Les recommandations de la BM ne sont pas les plus adaptées dans certains pays et par rapport à certains contextes. Elles ne revêtent pas un caractère divin, des erreurs d’appréciation peuvent très souvent arriver. C’est ce qui d’ailleurs explique qu’un haut responsable de la Banque mondiale a reproché à des pays en développement, après leur avoir imposé nombre d’ajustements, d’avoir suivi, sans résister, leurs recommandations de libéralisation brutale. «Ce même responsable et d’autres rapports de la Banque mondiale ont reconnu officiellement la pertinence de la démarche tunisienne. En fait, dit ce responsable, c’est dans les pays comme la Tunisie, où les capacités de l’Administration permettaient d’instaurer un dialogue équilibré, et non soumis, que la coopération avec la Banque a été la plus fructueuse. C’est dire que le meilleur moyen d’avoir des rapports utiles avec ces partenaires incontournables de la Tunisie, que sont les institutions internationales, est celui défendant fermement les positions qui préservent les intérêts du pays».

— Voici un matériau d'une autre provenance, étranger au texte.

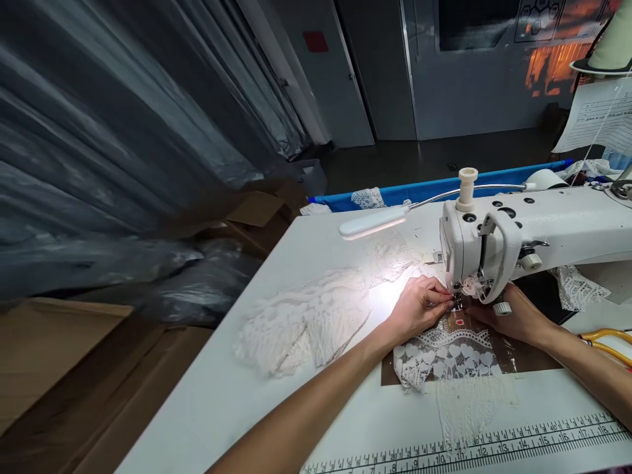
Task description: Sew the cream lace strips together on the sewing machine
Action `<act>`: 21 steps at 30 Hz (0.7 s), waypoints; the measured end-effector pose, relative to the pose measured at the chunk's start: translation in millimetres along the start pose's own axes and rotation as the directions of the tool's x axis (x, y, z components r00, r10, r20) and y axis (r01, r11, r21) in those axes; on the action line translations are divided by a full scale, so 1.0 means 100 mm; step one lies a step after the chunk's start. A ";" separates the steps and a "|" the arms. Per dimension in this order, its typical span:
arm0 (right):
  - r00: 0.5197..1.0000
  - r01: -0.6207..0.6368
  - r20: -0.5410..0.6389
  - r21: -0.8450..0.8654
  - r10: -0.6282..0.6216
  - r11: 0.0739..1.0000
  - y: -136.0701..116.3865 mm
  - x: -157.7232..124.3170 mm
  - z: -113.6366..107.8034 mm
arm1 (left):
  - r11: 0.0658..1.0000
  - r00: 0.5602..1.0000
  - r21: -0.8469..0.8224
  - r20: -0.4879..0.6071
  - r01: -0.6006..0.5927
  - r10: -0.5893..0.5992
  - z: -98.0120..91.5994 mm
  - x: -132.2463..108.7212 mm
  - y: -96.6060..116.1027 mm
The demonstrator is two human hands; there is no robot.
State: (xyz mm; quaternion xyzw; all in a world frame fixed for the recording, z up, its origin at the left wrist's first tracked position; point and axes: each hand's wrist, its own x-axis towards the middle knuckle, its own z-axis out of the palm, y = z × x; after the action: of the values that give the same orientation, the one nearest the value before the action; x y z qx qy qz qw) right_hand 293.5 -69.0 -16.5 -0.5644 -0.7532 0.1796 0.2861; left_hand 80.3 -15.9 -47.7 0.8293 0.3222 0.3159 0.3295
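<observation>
My left hand (pixel 422 304) is at the left of the presser foot (pixel 457 301) of a white sewing machine (pixel 484 243), its thumb and fingers pinched on the edge of white lace (pixel 449 355). From the right, my right hand (pixel 521 317) reaches under the machine head, which hides part of it; its fingertips close on the lace beside the foot. The lace runs from the foot toward me over a brown plate (pixel 533 361) and hangs onto the white table. A small label with a red mark (pixel 460 322) shows just in front of the foot.
A heap of white lace (pixel 316 316) lies left of my left arm. Yellow-handled scissors (pixel 609 342) rest at the right. A ruler strip (pixel 474 454) runs along the front edge. A lamp (pixel 372 222) arches over the table; cardboard boxes (pixel 99 395) stand at the left.
</observation>
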 end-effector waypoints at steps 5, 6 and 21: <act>0.978 0.015 -0.188 -0.357 -0.087 0.934 0.17 -0.71 -0.49 | 0.998 0.999 0.054 -0.028 -0.022 0.023 0.01 -0.01 0.00; 0.978 -0.015 -0.192 -0.438 -0.077 0.899 0.23 -0.89 -0.56 | 0.999 1.000 0.053 -0.027 -0.009 0.010 0.01 -0.01 0.01; 0.833 -0.100 -0.534 0.111 0.144 0.989 0.29 -1.37 -0.40 | 0.997 1.000 0.078 -0.016 -0.009 0.011 0.00 0.02 -0.02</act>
State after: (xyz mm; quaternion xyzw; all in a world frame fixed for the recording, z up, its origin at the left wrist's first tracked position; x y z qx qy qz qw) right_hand 368.2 -192.9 -34.4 -0.6274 -0.5968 0.0605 0.4965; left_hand 81.2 -13.1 -48.5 0.8406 0.3329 0.3116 0.2924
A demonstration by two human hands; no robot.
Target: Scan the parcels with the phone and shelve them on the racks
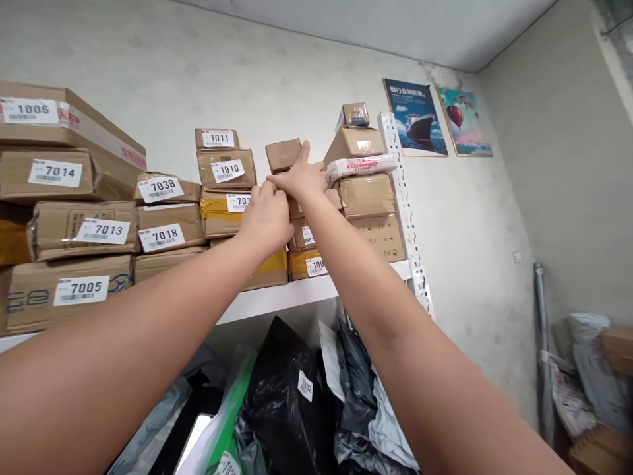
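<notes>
Both my arms reach up to cardboard boxes stacked on a white metal shelf [267, 301]. My left hand [267, 214] is in front of the stack beside the box labelled 1010 [228, 170]; its fingers are curled, and what they hold, if anything, is hidden. Just right of it, my right hand [302, 177] has its thumb and fingers spread at a small brown box [283, 156] on top of a stack. The palm side is hidden, and the hands overlap near the fingertips. Below them sits a yellow-taped box [304, 264], partly behind my right forearm.
Labelled boxes such as 7005 [82, 290] fill the shelf's left side. A perforated white post [403, 191] stands at its right end. Underneath lie a black bag [281, 396] and other plastic bags. Two posters [418, 119] hang on the wall, and a metal pole [542, 349] leans at right.
</notes>
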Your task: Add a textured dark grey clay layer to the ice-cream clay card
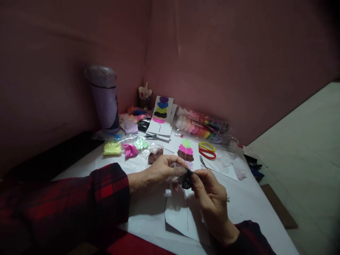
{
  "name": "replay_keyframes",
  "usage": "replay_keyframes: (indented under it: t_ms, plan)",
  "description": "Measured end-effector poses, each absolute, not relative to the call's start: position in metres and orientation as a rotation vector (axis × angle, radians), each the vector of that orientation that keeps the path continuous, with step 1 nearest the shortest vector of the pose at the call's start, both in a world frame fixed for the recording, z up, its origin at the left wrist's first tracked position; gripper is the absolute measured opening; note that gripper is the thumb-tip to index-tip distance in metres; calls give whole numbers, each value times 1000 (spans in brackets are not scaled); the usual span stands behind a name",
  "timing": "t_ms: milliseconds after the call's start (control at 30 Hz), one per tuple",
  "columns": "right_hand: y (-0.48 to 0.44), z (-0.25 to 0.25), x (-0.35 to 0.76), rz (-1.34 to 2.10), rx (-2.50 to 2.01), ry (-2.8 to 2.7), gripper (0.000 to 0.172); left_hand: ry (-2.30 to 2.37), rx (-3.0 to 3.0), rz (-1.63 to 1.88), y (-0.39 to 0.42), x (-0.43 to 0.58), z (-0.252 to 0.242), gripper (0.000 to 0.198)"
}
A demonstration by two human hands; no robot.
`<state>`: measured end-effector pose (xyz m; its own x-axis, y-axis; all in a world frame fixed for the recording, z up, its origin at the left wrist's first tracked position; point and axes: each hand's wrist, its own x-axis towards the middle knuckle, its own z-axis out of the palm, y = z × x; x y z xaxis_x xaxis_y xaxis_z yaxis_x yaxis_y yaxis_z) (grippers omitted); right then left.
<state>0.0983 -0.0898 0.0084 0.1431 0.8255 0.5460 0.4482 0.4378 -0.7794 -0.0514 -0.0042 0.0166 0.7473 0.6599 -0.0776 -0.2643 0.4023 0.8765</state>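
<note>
Both my hands meet above a white paper card (176,212). My left hand (164,168) is closed on a crumpled clear plastic bag (175,173). Black modelling clay (187,179) shows at the bag's right end, and the fingertips of my right hand (211,193) pinch it. Just beyond my hands, the upper part of the card bears bands of green, pink, brown and lilac clay (185,151). Left of these, near my left hand, lies a bag of brown clay (155,156). My fingers partly hide the bag and the lilac band.
Yellow clay (112,148), pink clay (130,150) and mint clay (141,143) lie left. Scissors (207,151) and a fork (202,162) are right. A lilac tumbler (105,102), a finished-looking striped card (160,115) and bagged clay (198,124) stand or lie behind, near the walls.
</note>
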Motion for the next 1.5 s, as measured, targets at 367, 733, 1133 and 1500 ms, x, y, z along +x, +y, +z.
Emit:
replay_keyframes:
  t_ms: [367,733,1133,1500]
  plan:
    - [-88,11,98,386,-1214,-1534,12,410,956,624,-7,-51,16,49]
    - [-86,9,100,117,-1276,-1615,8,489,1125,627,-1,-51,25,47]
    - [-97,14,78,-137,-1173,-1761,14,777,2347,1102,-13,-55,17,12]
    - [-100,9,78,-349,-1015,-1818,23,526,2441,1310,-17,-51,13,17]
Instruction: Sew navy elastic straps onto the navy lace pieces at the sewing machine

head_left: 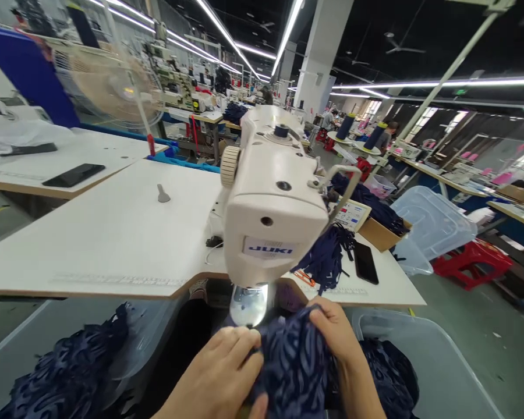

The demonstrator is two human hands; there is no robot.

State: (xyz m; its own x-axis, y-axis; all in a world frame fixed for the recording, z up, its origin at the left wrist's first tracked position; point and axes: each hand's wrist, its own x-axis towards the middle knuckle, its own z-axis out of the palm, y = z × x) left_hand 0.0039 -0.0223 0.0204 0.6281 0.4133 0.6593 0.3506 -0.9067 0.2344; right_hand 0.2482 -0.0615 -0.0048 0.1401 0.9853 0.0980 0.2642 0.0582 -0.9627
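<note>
Between my hands is a piece of dark navy patterned fabric [294, 361], bunched and hanging over my lap. My left hand [225, 369] has its fingers curled on the fabric's left edge, close below the lit needle area. Pinched between thumb and fingers of my right hand [336, 331] is the fabric's upper right edge. Right above them stands a cream JUKI sewing machine [275, 198], its lamp glowing over the work spot. The needle and the fabric's exact contact with the machine cannot be made out.
Clear plastic bins with navy fabric [70, 366] flank my lap. On the white table [126, 233] lies a grey key-shaped piece [162, 194]. Orange-handled snips [305, 279], navy strips [327, 256] and a phone [365, 263] lie right of the machine. A fan [113, 87] stands behind.
</note>
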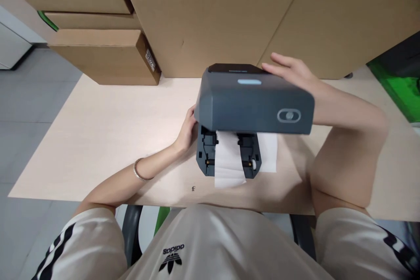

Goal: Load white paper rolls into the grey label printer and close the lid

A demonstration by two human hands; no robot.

«Pour conclure, et au-delà de cette question importante de la compensation, il est à souligner que face à la crise économique aiguë que connaît la Tunisie aujourd’hui, il y a véritablement deux catégories de réponse possible. L’une serait une application mécanique du “Consensus de Washington“, l’autre viserait l’instauration d’une véritable économie sociale de marché qui reconnaît, d’une part, l’efficience de l’initiative privée comme moteur de la croissance et réaffirme, d’autre part, l’importance du rôle de l’Etat dans la construction d’environnements concurrentiels favorables par l’intervention “en amont“ dans l’infrastructure, la formation, la recherche, le financement et l’appui à l’entreprise», estime le ministre, technocrate et expert dans les questions se rapportant aux négociations avec la BM.
Pouvoirs publics, forces politiques et sociales devraient, par conséquent, unir leurs efforts, mobiliser pour faire pencher la balance des politiques nationales vers l’instauration d’une économie sociale adaptée au modèle de société tunisien qui a toujours fini par gagner malgré tous les bouleversements que le pays a dû subir depuis son indépendance.